Het Chinese mirakel: ‘Bedrijven hebben geen democratie nodig’

Vooral in de industrieën die China een tiental jaar geleden van strategisch belang noemde, loopt het nu voorop. © VCG via Getty Images

Of het nu gaat over elektrische auto’s, kernreactoren of kunstmatige intelligentie, China steekt het Westen in sneltreinvaart voorbij. Is het tijd om afscheid te nemen van het idee dat de economie alleen kan bloeien in een vrije, democratische samenleving? ‘Als we het slim spelen, kan Europa echt als winnaar uit de bus komen.’

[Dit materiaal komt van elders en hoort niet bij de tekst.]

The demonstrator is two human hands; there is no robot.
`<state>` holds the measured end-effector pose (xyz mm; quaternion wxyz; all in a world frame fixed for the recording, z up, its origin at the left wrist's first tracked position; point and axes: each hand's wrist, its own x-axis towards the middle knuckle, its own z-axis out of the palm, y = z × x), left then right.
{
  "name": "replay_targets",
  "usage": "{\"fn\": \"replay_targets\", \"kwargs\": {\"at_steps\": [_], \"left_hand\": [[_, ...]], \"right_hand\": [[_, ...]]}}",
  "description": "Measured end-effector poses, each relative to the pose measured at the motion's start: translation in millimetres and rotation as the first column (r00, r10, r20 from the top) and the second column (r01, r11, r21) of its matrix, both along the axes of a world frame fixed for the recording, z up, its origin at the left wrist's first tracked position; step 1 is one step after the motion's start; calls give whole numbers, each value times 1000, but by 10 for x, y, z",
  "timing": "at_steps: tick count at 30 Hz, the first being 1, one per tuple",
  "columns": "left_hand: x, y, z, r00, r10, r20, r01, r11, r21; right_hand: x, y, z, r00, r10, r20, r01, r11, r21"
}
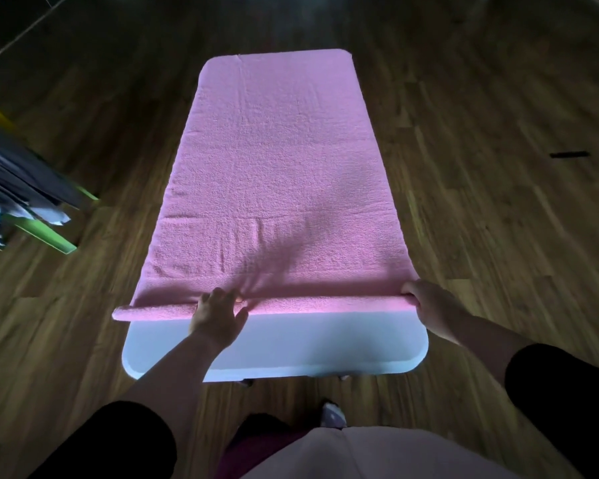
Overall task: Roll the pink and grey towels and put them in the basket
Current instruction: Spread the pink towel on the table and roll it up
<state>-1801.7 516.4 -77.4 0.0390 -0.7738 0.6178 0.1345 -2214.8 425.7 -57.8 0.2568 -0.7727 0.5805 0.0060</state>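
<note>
Currently: pink towel (274, 167) flat on surface (291, 344), stretching beyond the hands, near edge a thin roll. Left hand (218, 316) presses it, fingers spread; right hand (429, 305) grips its end, presumably so the roll runs even.

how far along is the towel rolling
Done: the pink towel lies flat on the white table, a first narrow turn rolled at its near edge. In hand: the left hand presses on that roll, the right hand grips its end. Left: nearly the whole length; no grey towel or basket in view.
</note>
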Motion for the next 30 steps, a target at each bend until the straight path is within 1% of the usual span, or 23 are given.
{"fn": "replay_targets", "kwargs": {"at_steps": [2,3,5,6,7,9,12,13,15,17,20,23,27,30], "left_hand": [[10,-16,9,1000,-21,7,21,1000,6],[29,-31,4,999,-36,5,36,999,17],[57,-51,33,999,-47,-26,47,998,38],[62,-56,61,998,-54,-40,56,998,35],[68,-50,74,997,-64,-50,66,998,24],[45,-7,133,995,-79,-53,78,997,-13],[56,100,175,992,-127,-26,125,991,-57],[89,141,166,989,-146,-10,144,986,-86],[203,206,137,987,-159,3,159,979,-125],[343,259,119,990,-140,15,140,979,-147],[585,303,108,996,-88,10,89,986,-140],[875,321,75,999,-40,-17,38,991,-131],[1254,372,59,999,-41,7,41,993,-112],[1518,387,93,998,68,-7,-68,993,-94]], "right_hand": [[-20,-57,-20,1000,-2,-27,2,1000,1],[-20,-87,-20,998,-20,-57,19,999,-30],[-8,-125,-11,974,-103,-201,85,992,-94],[25,-135,14,952,-119,-282,77,985,-153],[71,-143,25,940,-97,-327,27,977,-212],[225,-117,41,964,18,-267,-92,960,-265],[572,31,59,965,221,-141,-251,934,-255],[704,98,73,956,268,-121,-291,925,-244],[961,218,84,937,324,-133,-347,908,-233],[1134,284,63,931,304,-203,-344,917,-202],[1238,321,26,935,220,-279,-277,943,-186],[1274,342,-6,929,190,-317,-253,952,-172],[1330,353,3,924,160,-346,-223,963,-150],[1381,360,13,918,134,-374,-202,968,-150]]}}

Drones die je een hamburger brengen tijdens een picknick in het park, of als je in het holst van de nacht plots honger krijgt. Elektrische auto’s met batterijen die in vijf minuten opladen en die binnen de drie seconden accelereren tot honderd kilometer per uur. Een gigantische windmolen die 55.000 huishoudens van stroom kan voorzien. Een AI-app, voor een fractie van de kosten gemaakt, die kan wedijveren met ChatGPT en die door het leger gebruikt wordt voor troepen robothonden en dronezwermen die volledig autonoom opereren. We worden overspoeld door berichten over de technologische wonderen van Chinese makelij.

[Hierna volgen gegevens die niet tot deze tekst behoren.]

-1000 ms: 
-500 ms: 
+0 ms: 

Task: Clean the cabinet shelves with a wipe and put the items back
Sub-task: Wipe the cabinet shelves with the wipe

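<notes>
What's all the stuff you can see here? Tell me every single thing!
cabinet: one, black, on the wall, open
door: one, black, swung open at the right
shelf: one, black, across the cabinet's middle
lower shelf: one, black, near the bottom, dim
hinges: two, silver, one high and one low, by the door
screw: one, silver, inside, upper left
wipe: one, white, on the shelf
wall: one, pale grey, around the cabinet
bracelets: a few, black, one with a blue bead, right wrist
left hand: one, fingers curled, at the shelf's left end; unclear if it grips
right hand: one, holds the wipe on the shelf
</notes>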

‘Vooral in de industrieën die China een tiental jaar geleden van strategisch belang noemde, loopt het nu voorop’, zegt de Leuvense econoom en docent Chinese studies Dorien Emmers. ‘Dat is allereerst de groene industrie. In de biotechnologie zijn ze blijkbaar ook heel snel aan het inhalen. En meerdere stemmen zeggen dat ze de race in kunstmatige intelligentie zullen winnen.’

‘De generatie van mijn studenten woont, leeft, werkt en concurreert in een wereld waarin het Westen niet langer dominant is.’

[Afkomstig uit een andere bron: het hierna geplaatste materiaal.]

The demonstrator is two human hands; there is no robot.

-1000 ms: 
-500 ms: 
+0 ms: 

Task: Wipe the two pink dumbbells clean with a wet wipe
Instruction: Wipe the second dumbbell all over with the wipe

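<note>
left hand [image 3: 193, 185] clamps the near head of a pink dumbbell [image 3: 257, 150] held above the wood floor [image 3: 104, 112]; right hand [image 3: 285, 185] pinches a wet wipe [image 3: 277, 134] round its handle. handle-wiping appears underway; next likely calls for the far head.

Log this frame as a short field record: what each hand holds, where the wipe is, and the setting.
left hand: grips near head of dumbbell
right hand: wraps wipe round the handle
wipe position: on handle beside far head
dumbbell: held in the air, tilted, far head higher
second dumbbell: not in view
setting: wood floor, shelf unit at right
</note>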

Haico Ebbers, hoogleraar internationale economie aan Nyenrode Business University, komt sinds 1987 geregeld in China. ‘Het is echt onvoorstelbaar hoe snel het in de afgelopen jaren is gegaan’, zegt hij. ‘Waar schaal belangrijk is, wordt China koploper. Bij technologie als zonnepanelen, windturbines en elektrische auto’s zie je dat ze de wereld overnemen. De generatie van mijn studenten woont, leeft, werkt en concurreert in een wereld waarin het Westen niet langer dominant is.’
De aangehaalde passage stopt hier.